Re: [PATCH] bcache: make stripe_size configurable and persistent for hardware raid5/6

From: Eric Wheeler
Date: Mon Jun 24 2019 - 14:15:09 EST


On Mon, 24 Jun 2019, Coly Li wrote:

> On 2019/6/23 7:16 上午, Eric Wheeler wrote:
> > From: Eric Wheeler <git@xxxxxxxxxxxxxxxxxx>
> >
> > While some drivers set queue_limits.io_opt (e.g., md raid5), there are
> > currently no SCSI/RAID controller drivers that do. Previously stripe_size
> > and partial_stripes_expensive were read-only values and could not be
> > tuned by users (eg, for hardware RAID5/6).
> >
> > This patch enables users to save the optimal IO size via sysfs through
> > the backing device attributes stripe_size and partial_stripes_expensive
> > into the bcache superblock.
> >
> > Superblock changes are backwards-compatable:
> >
> > * partial_stripes_expensive: One bit was used in the superblock flags field
> >
> > * stripe_size: There are eight 64-bit "pad" fields for future use in
> > the superblock which default to 0; from those, 32-bits are now used
> > to save the stripe_size and load at device registration time.
> >
> > Signed-off-by: Eric Wheeler <bcache@xxxxxxxxxxxxxxxxxx>
>
> Hi Eric,
>
> In general I am OK with this patch. Since Peter comments lots of SCSI
> RAID devices reports a stripe width, could you please list the hardware
> raid devices which don't list stripe size ? Then we can make decision
> whether it is necessary to have such option enabled.
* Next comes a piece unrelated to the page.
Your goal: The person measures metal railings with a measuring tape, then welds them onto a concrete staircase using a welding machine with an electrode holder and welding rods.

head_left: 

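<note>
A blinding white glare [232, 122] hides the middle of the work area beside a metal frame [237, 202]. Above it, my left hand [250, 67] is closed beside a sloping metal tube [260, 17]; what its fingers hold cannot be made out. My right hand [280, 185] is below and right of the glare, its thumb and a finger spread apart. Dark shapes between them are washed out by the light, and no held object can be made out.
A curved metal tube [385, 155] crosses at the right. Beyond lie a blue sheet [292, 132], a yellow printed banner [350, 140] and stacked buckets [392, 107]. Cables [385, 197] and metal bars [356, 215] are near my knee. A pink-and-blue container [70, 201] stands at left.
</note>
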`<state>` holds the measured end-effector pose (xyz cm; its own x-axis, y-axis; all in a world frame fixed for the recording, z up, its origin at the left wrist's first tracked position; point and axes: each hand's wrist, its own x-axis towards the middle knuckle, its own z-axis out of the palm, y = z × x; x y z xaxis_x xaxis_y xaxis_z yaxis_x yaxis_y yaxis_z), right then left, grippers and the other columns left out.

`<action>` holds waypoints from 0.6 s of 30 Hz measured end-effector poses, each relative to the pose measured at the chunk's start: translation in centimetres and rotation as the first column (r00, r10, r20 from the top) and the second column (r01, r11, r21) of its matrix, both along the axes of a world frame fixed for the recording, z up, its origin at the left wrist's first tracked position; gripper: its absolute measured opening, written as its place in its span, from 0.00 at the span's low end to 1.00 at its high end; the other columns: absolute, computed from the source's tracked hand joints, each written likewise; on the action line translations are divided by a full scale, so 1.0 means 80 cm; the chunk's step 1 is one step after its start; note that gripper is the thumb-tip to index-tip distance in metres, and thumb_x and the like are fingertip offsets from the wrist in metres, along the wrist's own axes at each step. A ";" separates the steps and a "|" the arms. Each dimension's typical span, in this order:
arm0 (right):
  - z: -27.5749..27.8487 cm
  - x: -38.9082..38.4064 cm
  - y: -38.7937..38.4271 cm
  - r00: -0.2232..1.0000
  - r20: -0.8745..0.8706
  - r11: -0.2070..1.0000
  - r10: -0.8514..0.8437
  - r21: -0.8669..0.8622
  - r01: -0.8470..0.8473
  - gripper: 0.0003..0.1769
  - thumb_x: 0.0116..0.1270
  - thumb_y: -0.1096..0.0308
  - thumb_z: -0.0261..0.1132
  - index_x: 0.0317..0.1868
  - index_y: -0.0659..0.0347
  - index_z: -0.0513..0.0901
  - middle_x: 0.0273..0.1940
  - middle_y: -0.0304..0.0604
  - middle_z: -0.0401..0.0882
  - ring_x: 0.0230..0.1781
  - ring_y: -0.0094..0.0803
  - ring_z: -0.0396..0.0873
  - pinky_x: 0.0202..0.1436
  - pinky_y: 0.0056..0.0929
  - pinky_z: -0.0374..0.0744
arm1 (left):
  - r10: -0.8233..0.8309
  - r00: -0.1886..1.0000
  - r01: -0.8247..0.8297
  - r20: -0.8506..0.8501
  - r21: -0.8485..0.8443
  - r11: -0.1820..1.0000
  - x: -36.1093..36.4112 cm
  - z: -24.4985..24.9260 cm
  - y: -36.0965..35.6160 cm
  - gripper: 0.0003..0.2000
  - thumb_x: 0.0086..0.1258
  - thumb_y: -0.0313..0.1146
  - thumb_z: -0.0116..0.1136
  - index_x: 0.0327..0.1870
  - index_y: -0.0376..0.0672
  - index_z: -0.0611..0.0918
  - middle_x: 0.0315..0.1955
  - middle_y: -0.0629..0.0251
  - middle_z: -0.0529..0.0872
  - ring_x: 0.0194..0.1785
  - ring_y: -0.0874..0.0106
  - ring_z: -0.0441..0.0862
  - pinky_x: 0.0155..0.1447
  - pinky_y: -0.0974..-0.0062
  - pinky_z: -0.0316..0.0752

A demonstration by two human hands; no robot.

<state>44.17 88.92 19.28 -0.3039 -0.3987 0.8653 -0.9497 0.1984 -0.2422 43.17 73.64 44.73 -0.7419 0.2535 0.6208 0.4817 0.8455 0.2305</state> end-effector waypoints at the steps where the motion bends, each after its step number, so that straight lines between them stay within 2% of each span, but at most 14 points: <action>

Perhaps they do not set stripe_width using io_opt? I did a grep to see if
any of them did, but I didn't see them. How is stripe_width indicated by
RAID controllers?

If they do set io_opt, then at least my Areca 1883 does not set io_opt as
of 4.19.x. I also have a LSI MegaRAID 3108 which does not report io_opt as
of 4.1.x, but that is an older kernel so maybe support has been added
since then.

Martin,

Where would stripe_width be configured in the SCSI drivers? Is it visible
through sysfs or debugfs so I can check my hardware support without
hacking debugging the kernel?

>
> Another point is, this patch changes struct cache_sb, it is no problem
> to change on-disk format. I plan to update the super block version soon,
> to store more configuration persistently into super block. stripe_size
> can be added to cache_sb with other on-disk changes.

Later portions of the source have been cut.